No matter the industry, no two career paths are carved out the same, and for Jim LaPorte, president of Mudslayer Manufacturing, his journey toward a career in drilling began with a unique instance of family misfortune. When Jim was just 8 years old, his mother and brother contracted hepatitis from the old crock well on the family farm and right then and there, his father decided, “We’re gonna drill our own dang well,” LaPorte recalls.

A young Jim helped his uncle with most of the drilling and within a few short years, he had found his passion and knew that he wanted to be a driller. Over time, across several different career twists and turns, LaPorte stayed connected to the drilling industry as best he could and at the age of 26, he and his wife, Kate, came across a company selling an old drill rig, struck a deal and were off and running.

Over the next 25 years, Jim and Kate grew their business into a seven-rig company before selling it in 2008, shortly after starting Mudslayer. Nearly 12 years later, LaPorte sees no end in sight and is proud of his contributions to the trade to this point.

“I just felt like I had something to help improve the industry that I love so much,” he says.

Q. What do you do and what keeps you coming back every day?

A. At Mudslayer, I handle sales and customer service, while my wife, Kate, primarily handles the office management, shipping and purchasing. Additionally, we both work on assembly at our shop in Iowa. What keeps me coming back is the constant drive to continue to improve products and service for an industry I really believe in.

Q. What does a typical workday involve?

 A. Well, a typical work day, I would say, is always different! Our focus could be on one of many things: equipment assembly, phone sales, various customer service needs, traveling for delivery, on-site training … I might even do some drilling consulting and I’m always meeting new people. Every day is pretty diverse — that’s one of the things I enjoy most! 

Q. What does it take to succeed in what you do?

A. Success, for me, depends first on trusting God and knowing this is where He wants me to be and what He wants me doing. Beyond that, a winning attitude and confidence in the product that we deliver to our customers is the key.

Q. What do you wish you knew when you started?

A. Know your worth. I would advise people getting started never to give their work away out of desperation. And also, problems are never as big as they seem in the moment.

Q. What tool can you not imagine working without?

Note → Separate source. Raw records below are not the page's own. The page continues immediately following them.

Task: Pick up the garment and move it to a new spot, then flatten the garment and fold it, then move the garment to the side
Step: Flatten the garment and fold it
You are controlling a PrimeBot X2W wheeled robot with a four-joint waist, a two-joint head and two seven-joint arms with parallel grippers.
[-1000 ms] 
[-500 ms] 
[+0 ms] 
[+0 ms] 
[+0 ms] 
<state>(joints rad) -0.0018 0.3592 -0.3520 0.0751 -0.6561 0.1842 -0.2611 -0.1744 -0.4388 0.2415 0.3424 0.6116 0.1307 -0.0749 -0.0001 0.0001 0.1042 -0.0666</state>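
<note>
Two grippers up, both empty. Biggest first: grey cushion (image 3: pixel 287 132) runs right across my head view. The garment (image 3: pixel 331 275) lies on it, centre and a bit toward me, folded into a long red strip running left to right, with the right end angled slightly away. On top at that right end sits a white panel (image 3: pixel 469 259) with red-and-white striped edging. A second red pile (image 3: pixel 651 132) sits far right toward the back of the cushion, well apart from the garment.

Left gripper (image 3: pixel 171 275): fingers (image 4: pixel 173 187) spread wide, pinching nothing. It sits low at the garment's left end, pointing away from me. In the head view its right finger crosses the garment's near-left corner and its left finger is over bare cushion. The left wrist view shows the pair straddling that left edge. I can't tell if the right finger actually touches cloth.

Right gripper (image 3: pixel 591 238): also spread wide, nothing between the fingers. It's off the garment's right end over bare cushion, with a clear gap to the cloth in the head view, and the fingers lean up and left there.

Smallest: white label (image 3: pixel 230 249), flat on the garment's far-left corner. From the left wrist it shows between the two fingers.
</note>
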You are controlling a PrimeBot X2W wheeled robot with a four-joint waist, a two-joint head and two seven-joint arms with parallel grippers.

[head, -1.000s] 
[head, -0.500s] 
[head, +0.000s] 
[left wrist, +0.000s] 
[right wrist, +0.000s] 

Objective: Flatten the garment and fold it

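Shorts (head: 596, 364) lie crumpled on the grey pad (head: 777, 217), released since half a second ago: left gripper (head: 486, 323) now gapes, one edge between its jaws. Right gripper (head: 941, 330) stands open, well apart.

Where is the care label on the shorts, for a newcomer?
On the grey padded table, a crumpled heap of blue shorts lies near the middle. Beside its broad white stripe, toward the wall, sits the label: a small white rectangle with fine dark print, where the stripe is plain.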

A. It sounds simple but the most valuable tools, to me, are my phone and my computer. Communication is everything!

Q. What’s the best piece of advice you’ve been given?

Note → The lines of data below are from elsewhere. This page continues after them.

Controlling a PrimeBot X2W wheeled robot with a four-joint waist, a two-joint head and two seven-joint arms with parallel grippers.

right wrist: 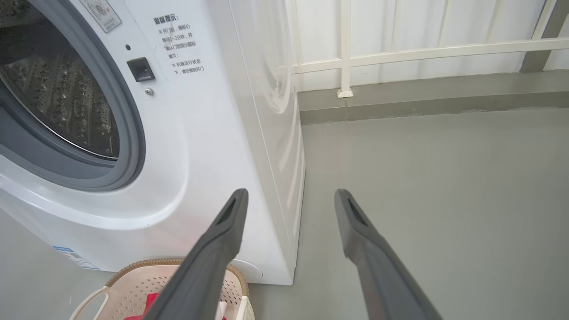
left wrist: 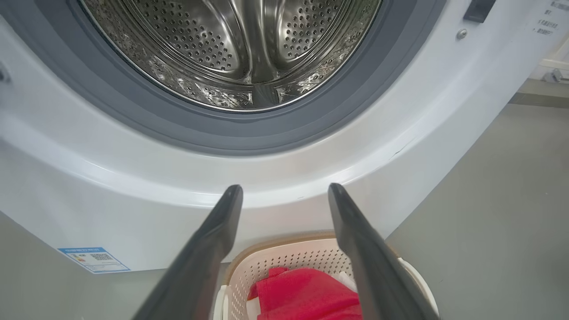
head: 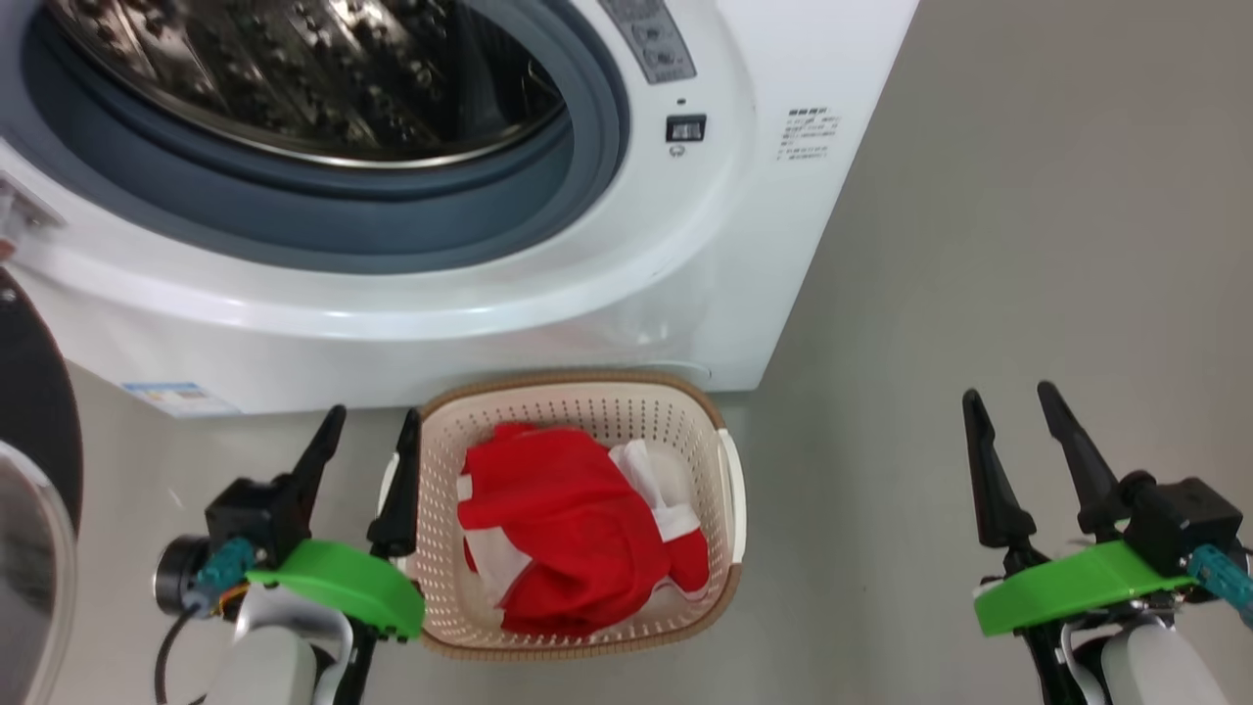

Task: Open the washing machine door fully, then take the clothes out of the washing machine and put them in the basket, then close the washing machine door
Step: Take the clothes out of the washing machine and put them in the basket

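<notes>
Evidently the door (head: 39, 421) comes next: it stands swung open at the head view's left edge, to the left of the left gripper (head: 374, 416), which I judge the nearer arm. Only a slice of its round rim shows. Both grippers, the right (head: 1009, 394) too, hang with fingers spread and empty. One washer (head: 685, 245), its drum (head: 323, 69) bare where visible; one basket (head: 587, 379) in front; one red heap of clothes (head: 573, 529) inside, garments uncountable.

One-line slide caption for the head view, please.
Red clothes in the basket before the washing machine, washing machine door open; left gripper and right gripper open either side.
</notes>
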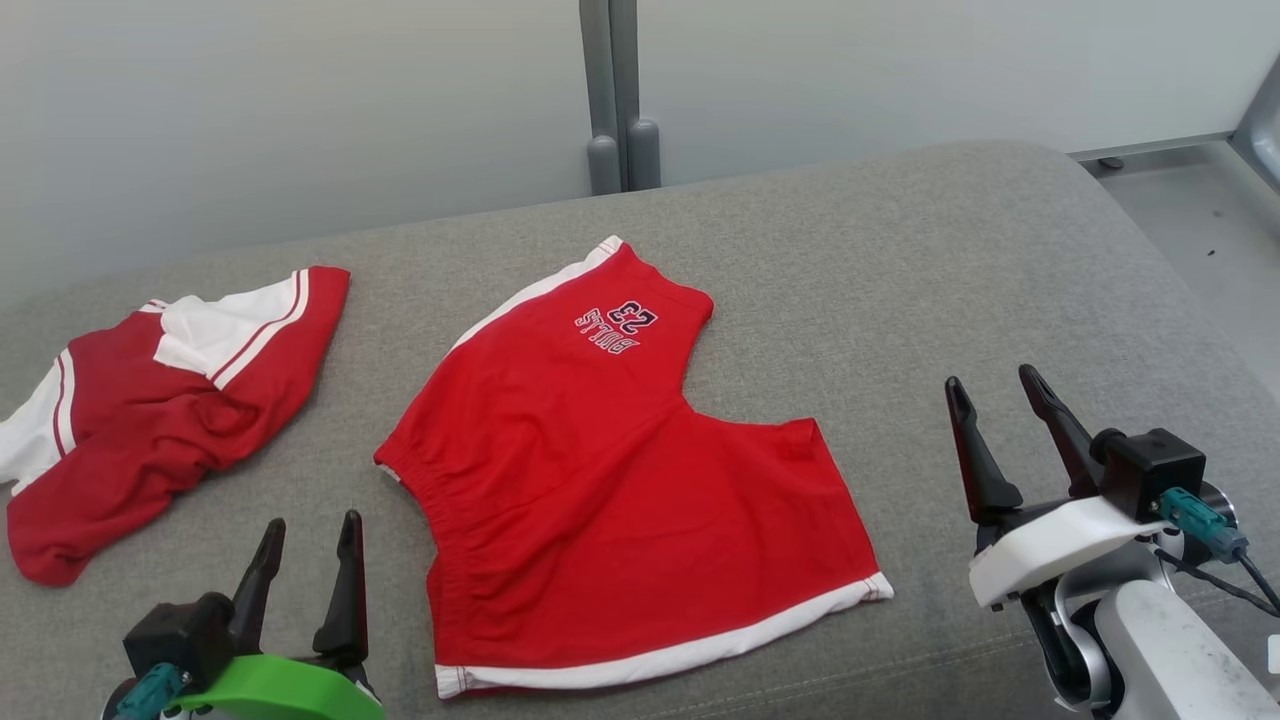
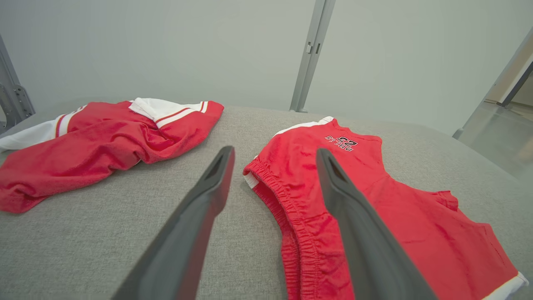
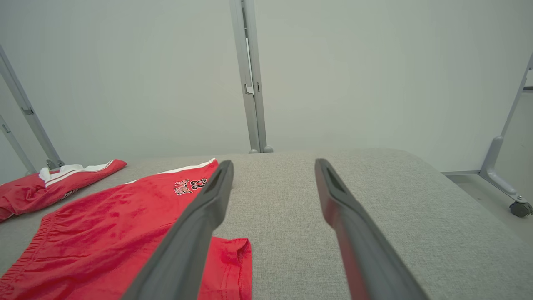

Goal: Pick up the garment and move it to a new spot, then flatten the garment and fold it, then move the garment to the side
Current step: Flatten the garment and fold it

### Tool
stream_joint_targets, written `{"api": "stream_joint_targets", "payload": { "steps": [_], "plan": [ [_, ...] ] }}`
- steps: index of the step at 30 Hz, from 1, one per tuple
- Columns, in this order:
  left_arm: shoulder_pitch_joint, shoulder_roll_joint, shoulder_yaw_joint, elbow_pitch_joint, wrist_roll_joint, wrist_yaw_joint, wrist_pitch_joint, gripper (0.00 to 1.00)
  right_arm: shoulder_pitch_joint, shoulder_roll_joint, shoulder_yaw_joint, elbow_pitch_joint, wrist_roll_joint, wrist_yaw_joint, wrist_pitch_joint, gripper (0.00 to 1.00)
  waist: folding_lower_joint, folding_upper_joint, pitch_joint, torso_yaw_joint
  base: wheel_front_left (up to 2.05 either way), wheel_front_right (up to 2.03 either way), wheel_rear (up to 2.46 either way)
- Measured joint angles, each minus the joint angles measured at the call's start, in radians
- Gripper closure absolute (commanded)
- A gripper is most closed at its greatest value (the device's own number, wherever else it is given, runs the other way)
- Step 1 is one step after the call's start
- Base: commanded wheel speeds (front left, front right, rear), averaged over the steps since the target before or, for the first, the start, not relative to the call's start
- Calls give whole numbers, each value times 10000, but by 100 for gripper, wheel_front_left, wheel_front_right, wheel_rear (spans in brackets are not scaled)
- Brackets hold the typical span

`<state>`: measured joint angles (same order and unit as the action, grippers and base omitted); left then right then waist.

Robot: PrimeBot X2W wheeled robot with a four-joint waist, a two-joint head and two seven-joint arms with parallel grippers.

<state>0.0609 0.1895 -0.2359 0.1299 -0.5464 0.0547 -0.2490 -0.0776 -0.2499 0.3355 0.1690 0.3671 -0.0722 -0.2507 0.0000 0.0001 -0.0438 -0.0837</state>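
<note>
Red shorts (image 1: 620, 480) with white trim and a "23" print lie spread flat in the middle of the grey padded surface (image 1: 950, 270). My left gripper (image 1: 312, 525) is open at the lower left, just left of the shorts' elastic waistband, holding nothing. In the left wrist view the left gripper (image 2: 275, 150) points at the waistband edge of the shorts (image 2: 399, 208). My right gripper (image 1: 992, 380) is open to the right of the shorts, above bare fabric. The right wrist view has the right gripper (image 3: 273, 162) beside the shorts (image 3: 104, 221), whose leg hem lies under its left finger.
A crumpled red and white garment (image 1: 170, 400) lies at the far left, also in the left wrist view (image 2: 95, 146). A grey post (image 1: 615, 100) stands behind the surface against a pale wall. The surface's rounded right edge drops to the floor (image 1: 1200, 230).
</note>
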Motion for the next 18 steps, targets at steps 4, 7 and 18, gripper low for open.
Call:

A. In the beginning, we had gotten behind on our rig payment, and I was desperate to keep it and continue to grow the business. I knew a businessman in our area, but only by reputation. I went to him and asked if he needed any wells drilled and told him that he could set the price. He said no, so I asked if I could hire on for a job in a few weeks, as he was about the only person I would want to go to work for again. He could tell something was up and asked what was going on, so I told him about being behind on some payments. Right then and there, he pulled out his checkbook and handed over a check for $3,000. He told me to relax, that I would get caught up and that everything would be fine. With tears in my eyes, I told him it would take me a while to pay him back and he told me, “It’s a long life. Everything will be fine.”

Q. How would you describe the present state of the industry?

A. The state of our industry is very good. The need for our type of equipment continues to grow due to environmental constraints and optimism is high under the current leadership in our country.